Written by  Eddie O Grady

Occasionally after a thigh contusion (ie. dead leg), the hematoma(blood filled bruised area) calcifies and this is known as ‘’myositis ossificans’’. The injury is usually as a result of impact which causes damage to the sheath that surrounds the bone called the periostium, as well as to the muscle. Bone can grow within the muscle due to calcification of the injured area which becomes painful as a result. In myositis ossificans , osteoblasts replace some of the fibroblasts in the healing hematoma one week after the injury and lay down new bone over a number of weeks. Fibroblasts are cells which are normally involved in tissue healing and repair, whereas osteoblasts are cells that are involved in bone. After approximately six or seven weeks the bone growth ceases. At this stage often a palpable lump can be felt. Slow resorbtion of the boney mass then occurs, but a small amount of bone may remain and mature.

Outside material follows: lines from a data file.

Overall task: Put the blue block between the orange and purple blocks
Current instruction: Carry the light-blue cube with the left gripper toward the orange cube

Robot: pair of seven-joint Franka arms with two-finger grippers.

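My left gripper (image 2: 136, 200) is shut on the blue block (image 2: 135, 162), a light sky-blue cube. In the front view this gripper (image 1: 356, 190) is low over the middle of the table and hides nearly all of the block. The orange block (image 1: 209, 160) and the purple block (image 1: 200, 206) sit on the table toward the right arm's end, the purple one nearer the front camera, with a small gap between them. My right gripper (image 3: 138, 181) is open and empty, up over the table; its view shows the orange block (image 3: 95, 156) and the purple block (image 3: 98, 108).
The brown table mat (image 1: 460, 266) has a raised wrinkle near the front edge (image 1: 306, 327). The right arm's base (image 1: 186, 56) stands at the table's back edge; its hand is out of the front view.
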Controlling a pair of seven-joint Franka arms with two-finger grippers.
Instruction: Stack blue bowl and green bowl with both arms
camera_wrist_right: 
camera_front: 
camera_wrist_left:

Why some contusions calcify is not fully understood. Incidence rates are estimated at between 9% and 20% in athletes with thigh contusion. The more severe the contusion the more likely the development of myositis ossificans, with intramuscular (within the muscle) contusions being more susceptible than intermuscular (between muscles) contusions(King, 1998). Inappropriate  treatment of the injury is also seen as a factor in its development. The use of heat following the injury on the affected muscle, or massaging the area too early may increase the risk of developing the condition. In quadriceps injury (common dead leg) the risk of myositis ossificans development is increasingly high  if the contusion results in prone(lying face down) knee flexion of less than 45 degrees two to three days after injury. Also the incidence of this condition seems to be higher in quadriceps injuries where there is also swelling around the knee.

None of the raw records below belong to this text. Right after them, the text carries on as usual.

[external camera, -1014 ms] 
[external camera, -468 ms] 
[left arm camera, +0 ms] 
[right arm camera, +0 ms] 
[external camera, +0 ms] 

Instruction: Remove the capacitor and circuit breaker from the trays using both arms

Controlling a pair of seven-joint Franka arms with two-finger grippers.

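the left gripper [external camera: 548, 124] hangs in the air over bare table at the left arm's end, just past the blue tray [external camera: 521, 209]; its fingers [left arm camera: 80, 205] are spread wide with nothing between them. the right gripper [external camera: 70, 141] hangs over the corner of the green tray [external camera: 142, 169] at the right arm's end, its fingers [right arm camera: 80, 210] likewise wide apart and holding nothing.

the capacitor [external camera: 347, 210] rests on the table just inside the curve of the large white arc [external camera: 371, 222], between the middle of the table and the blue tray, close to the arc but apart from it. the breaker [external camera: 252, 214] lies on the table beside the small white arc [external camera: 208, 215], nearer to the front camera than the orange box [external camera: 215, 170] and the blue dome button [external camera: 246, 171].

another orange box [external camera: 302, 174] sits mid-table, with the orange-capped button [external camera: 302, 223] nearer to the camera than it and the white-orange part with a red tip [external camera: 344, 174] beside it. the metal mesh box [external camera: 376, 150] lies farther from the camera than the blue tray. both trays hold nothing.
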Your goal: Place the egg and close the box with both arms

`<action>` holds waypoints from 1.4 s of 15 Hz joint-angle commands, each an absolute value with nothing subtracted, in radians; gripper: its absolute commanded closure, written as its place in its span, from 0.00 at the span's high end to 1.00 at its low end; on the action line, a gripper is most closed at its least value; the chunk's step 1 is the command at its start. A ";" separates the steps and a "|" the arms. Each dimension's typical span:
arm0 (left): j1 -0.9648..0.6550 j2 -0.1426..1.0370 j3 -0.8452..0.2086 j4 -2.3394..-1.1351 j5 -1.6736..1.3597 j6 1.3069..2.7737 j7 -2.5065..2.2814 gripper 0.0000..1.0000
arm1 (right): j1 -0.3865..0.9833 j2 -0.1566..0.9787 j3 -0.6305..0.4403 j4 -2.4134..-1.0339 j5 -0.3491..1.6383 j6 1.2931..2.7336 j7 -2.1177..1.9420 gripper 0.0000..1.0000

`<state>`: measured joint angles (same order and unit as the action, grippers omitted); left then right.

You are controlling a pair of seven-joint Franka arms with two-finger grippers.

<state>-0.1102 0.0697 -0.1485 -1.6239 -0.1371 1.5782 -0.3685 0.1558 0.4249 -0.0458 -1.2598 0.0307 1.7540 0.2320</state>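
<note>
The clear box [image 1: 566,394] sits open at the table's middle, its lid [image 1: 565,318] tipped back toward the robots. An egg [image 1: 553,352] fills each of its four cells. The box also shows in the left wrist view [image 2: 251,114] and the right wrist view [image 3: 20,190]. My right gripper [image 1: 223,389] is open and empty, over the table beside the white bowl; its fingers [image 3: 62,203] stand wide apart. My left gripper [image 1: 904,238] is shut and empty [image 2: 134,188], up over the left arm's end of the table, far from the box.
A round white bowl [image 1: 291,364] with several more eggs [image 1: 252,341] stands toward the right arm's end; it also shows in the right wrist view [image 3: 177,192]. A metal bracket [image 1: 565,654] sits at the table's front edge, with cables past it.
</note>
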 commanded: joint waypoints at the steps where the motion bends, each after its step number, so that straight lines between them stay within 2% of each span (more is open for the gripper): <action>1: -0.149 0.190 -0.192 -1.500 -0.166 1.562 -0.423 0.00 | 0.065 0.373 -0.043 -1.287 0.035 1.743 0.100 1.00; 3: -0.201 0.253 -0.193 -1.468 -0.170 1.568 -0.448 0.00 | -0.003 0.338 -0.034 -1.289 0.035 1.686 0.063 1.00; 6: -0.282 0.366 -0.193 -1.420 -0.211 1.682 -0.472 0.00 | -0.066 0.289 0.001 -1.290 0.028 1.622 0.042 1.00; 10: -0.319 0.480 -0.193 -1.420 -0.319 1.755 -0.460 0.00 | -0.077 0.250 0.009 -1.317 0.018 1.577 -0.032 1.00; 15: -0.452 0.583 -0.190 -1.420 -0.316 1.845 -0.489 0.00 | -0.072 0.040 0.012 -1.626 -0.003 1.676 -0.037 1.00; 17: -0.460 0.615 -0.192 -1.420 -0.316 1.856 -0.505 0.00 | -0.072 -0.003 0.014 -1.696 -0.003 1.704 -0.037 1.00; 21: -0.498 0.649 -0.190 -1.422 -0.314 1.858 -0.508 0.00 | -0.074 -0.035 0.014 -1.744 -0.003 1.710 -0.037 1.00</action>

Symptoms that you may be developing myositis ossificans include an increase in morning pain and pain with activity, remaining several weeks after the initial injury. Patients also often complain of night pain. On palpation the area develops a characteristic ‘’woody feel’’. Initial improvement of range of motion during the weeks following the injury ceases and there is a subsequent deterioration.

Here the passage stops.